Sie haben vollkommen Recht. Die Freizügigkeit nutzt angestellten Schweizern nicht die Bohne, sie werden langsam aber sicher durch Ausländer ersetzt. Dies passiert vor allem im Tessin. Man kann hier schon fast von feindlicher Übernahme durchs Ausland unzähliger CH-Firmen sprechen.
In Aarau, Basel und Baselland kenne ich auch solche Beispiele, wo der Schweizeranteil auf unter 35% fällt, wo vor zehn Jahren noch 80/75 Prozent vorherrschte. Aber ich will jetzt nicht behaupten, dass dies die Regel ist, dafür habe ich keine Statistik.

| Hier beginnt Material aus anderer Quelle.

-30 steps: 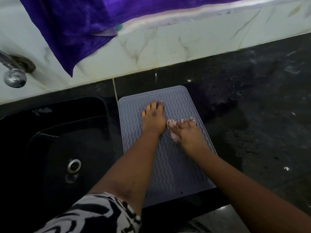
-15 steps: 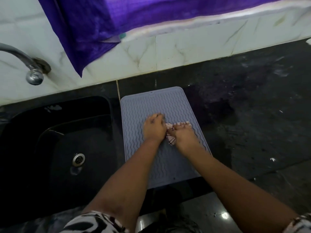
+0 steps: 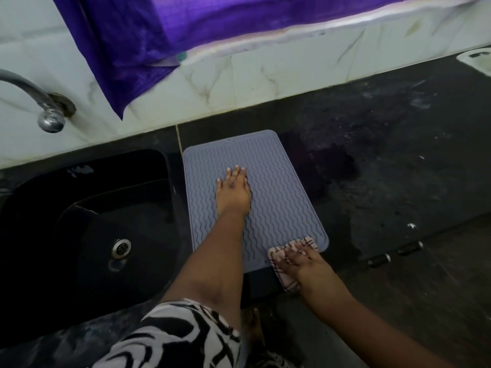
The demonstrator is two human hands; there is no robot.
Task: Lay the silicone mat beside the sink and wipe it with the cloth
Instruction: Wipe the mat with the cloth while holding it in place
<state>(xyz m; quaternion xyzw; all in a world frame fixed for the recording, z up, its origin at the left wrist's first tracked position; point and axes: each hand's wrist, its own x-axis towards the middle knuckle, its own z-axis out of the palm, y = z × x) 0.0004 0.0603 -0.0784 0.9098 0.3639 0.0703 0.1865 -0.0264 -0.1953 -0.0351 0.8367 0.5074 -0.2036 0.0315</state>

Fact ist, der Lohndruck nach unten wird angeheizt, gleichzeitig werden Wohnungen verteuert. Was natürlich gut für die Firmenbesitzer und Investoren ist. Aber der Durchschnitts-Schweizer hat überhaupt nichts davon. Er wird immer ärmer. Das stört unsere Lobby hörigen Politiker natürlich auch nicht, da sie schon lange nicht mehr für das Volk arbeiten.
Ganz nebenbei, es ist bald soweit, dass unsere hochwertigen Schweizer Produkte nur noch den guten Ruf haben, aber die Qualität hinkt diesem weit hinterher. Wenn man mit Qualität wirbt, sollte man nicht billige Arbeiter einstellen. Ich arbeitete mal in einer High Tech Firma, wo man die guten Leute in der Produktion nach und nach ersetzte. Das Resultat war, dass unsere chinesische Tochterfirma die bessere Qualität (gemessen an Innovation, Anzahl Reparaturen und Reklamationen) lieferte! In nur 5 Jahren war der Jahrzehntelange Marktleader plötzlich letzter! Wobei, wenn die Firmenchefs so dumm sind, da kann natürlich der Staat direkt nichts dafür.

Ich sehe in der Freizügigkeit den einzigen »Vorteil«, da das Wirtschaftswachstum kurzzeitig etwas angehoben werden kann, da die zusätzlichen Personen mehr kaufen. Aber als Feind der Wachstums-Raubbau-Ökonomie, kann ich nur davor warnen, diese Zahlen als etwas Positive zu betrachten. Wachstum ist aus der Sicht unseres Planeten immer etwas ganz übles.

Zuletzt muss man noch die bilateralen Verträge betrachten. Klar ist es gut, so mit anderen Staaten zu arbeiten. Doch bei der EU haben wir die Situation, dass andere immer mehr über uns bestimmen wollen. Vermutlich mit dem Endziel, dass die Schweiz irgendwann zur EU gehört. Grundsätzlich wäre ich nicht gegen ein starkes Europa, aber diese EU ist wirklich weit davon entfernt. Sie ist das schlechteste was Europa geschehen konnte. Kein Wunder denken die Briten und auch viele EU-Bürger verschiedenster Staaten daran auszusteigen.

Unsere Souveränität, finde ich, sollte man um jeden Preis halten. Verlieren wir Geld dabei, na und? Hauptsache WIR bestimmen und nicht ungewählte EU-Politiker, die unsere Schweiz nur von Davos (WEF) und Genf (UNO) kennen. Diese EU Politiker spielen mit den EU Bürgern ein falsches Spiel, gerade was Banken und Schulden betrifft. Wir sollten uns da distanzieren, bis die EU ihre Probleme selbst löst.
Insofern muss ich die SVP-Initiative annehmen. Und ich bin sonst echt kein Fan der SVP.

Was Autor Allenbach so alles der SVP unterstellt geht nicht mehr auf eine Kuhhaut....

Klar wollen wir eine offene Schweiz, keine Obergrenzen! Warum kein Hongkong Europas werden? In Hongkong gibt es keine grüne Partei, geschweige denn eine autochthone Einwohnerschaft. Die Schweiz kann spielend Prof. Kneschaureks Wunsch (10 Millionen) überbieten.

Nicht mancher Schweizer würde ihnen eine Träne nachweinen, wenn sie nach Hongkong auswandern.